Mittelstrimmig is an Ortsgemeinde – a municipality belonging to a Verbandsgemeinde, a kind of collective municipality – in the Cochem-Zell district in Rhineland-Palatinate, Germany. It belongs to the Verbandsgemeinde of Zell, whose seat is in the municipality of Zell an der Mosel.

==Geography==

===Location===
Mittelstrimmig lies together with the neighbouring municipality of Altstrimmig on a high ridge in the northern Hunsrück roughly 30 km from Frankfurt-Hahn Airport.

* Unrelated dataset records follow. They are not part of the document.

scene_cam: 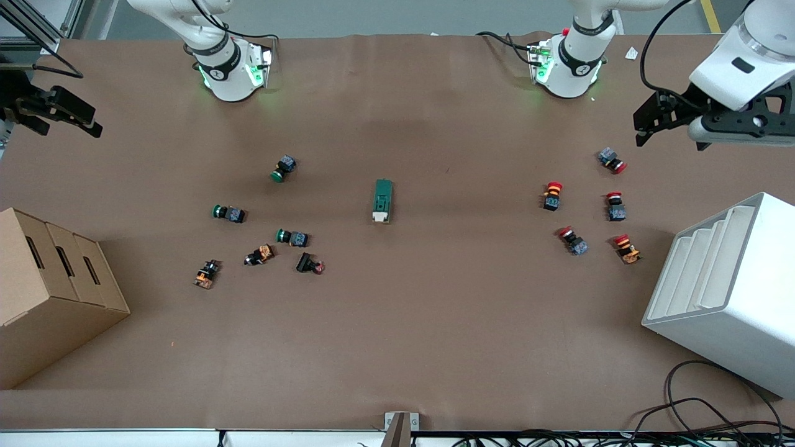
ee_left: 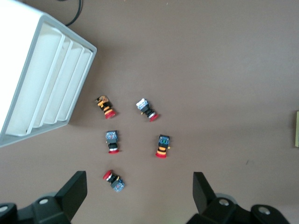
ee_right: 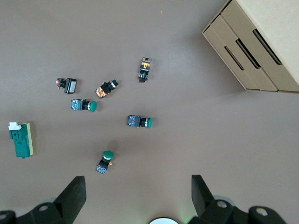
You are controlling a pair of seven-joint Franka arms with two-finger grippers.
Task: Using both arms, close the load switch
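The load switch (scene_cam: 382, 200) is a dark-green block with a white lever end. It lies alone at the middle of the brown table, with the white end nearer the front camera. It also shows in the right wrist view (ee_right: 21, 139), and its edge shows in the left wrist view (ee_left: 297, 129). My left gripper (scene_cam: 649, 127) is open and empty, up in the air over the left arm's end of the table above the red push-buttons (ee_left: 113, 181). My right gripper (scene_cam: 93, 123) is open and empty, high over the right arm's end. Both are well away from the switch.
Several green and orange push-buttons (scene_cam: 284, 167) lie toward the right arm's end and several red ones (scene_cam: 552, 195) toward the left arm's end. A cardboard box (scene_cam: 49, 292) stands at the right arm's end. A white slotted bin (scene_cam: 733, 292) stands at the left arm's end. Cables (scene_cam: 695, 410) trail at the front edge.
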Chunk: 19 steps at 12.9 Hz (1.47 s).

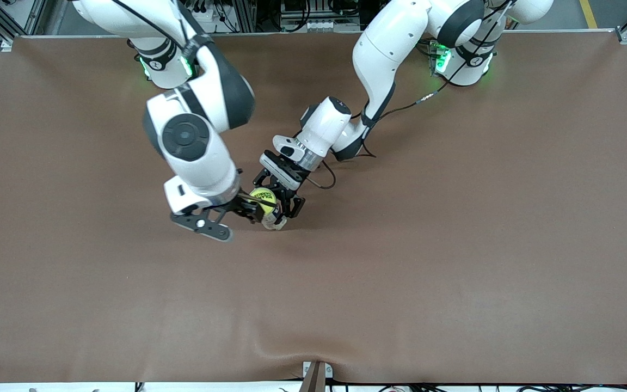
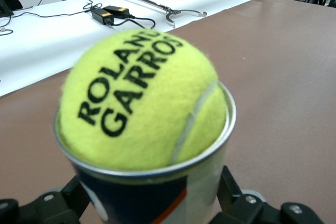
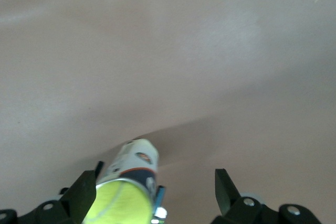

Mittelstrimmig is the biggest village in the so-called Strimmiger Berg and, thanks to a great deal of woodlands, is among the Hunsrück's wealthiest municipalities.

===Land use===
Outside the built-up lands within the municipality, land use breaks down as follows:
- Forest: 716 ha
  - Municipal woodlands: 701.7 ha
  - Other woodlands held by official bodies: 0.4 ha
  - Small, private woodlots: 13.6 ha
- Agriculture: 337 ha
  - Cropland: 211.3 ha
  - Crop-grassland: 12.8 ha
  - Grassland: 102.2 ha
  - Meadow orchard: 0.6 ha
  - Grazing land: 9.6 ha
  - Horticultural land: 0.3 ha
  - Tree nurseries: 0.2 ha

The figures are from the Daun Land Survey and Cadastral Office (Vermessungs- und Katasteramt Daun), dated 2 August 2005.

==History==

===Roman times===
Along today's Landesstraße 202 between Mittelstrimmig and Blankenrath, remnants of a Roman settlement, or vicus, were found. Later research brought to light that an important Roman highway once led through the area. The local school chronicle has this to say about it: “…it is a fact that in the district called Die Mauer (“The Wall”), the clear remnants of an establishment of great extent, destroyed by violence, can still be made out today...”

===Middle Ages===
The first documentary mention of the name Strimmig – shared by Mittelstrimmig, Altstrimmig and the Strimmiger Berg – is to be found in a document from Count Simon I of Sponheim-Kreuznach from the year 1259, in which Heinrich, Lord of Ehrenberg, settled the matter of the inheritance from the County of Sayn with Count Simon with regards to the Vogtei of Strimmig. Mittelstrimmig belonged in the Middle Ages to the “three-lord” courts. In Mittelstrimmig, the three lords were: the Electorate of Trier, Sponheim and Braunshorn (until 1367). In 1437, Johann von Sponheim, the last Count of the ruling house of Sponheim, died. The County passed unpartitioned – as a condominium – to Margrave Bernhard of Baden and Count Friedrich at Veldenz. To this also belonged the Sponheim share in the “three-lord” court, which was administered by either Kastellaun or Trarben. In 1444, after Count Friedrich's death, the County of Veldenz passed to his son-in-law, Stephen, Count Palatine of Simmern-Zweibrücken. Stephen passed it to his second son, Louis I, Count Palatine of Zweibrücken.

===Early modern times===
About 1637, the family Winneburg-Beilstein, the Braunshorns’ heirs, died out. The lordship was taken over by the family Metternich, but only years later, about 1652. About 1776, the greater County of Sponheim was split up, with the “three-lord” part passing to Palatine Zweibrücken. Under the treaties of 1780 and 1784, the “three-lord” territory was itself dismembered. The Lords of Winneburg-Beilstein, or rather their successors, came into possession of the Vogtei of Strimmig.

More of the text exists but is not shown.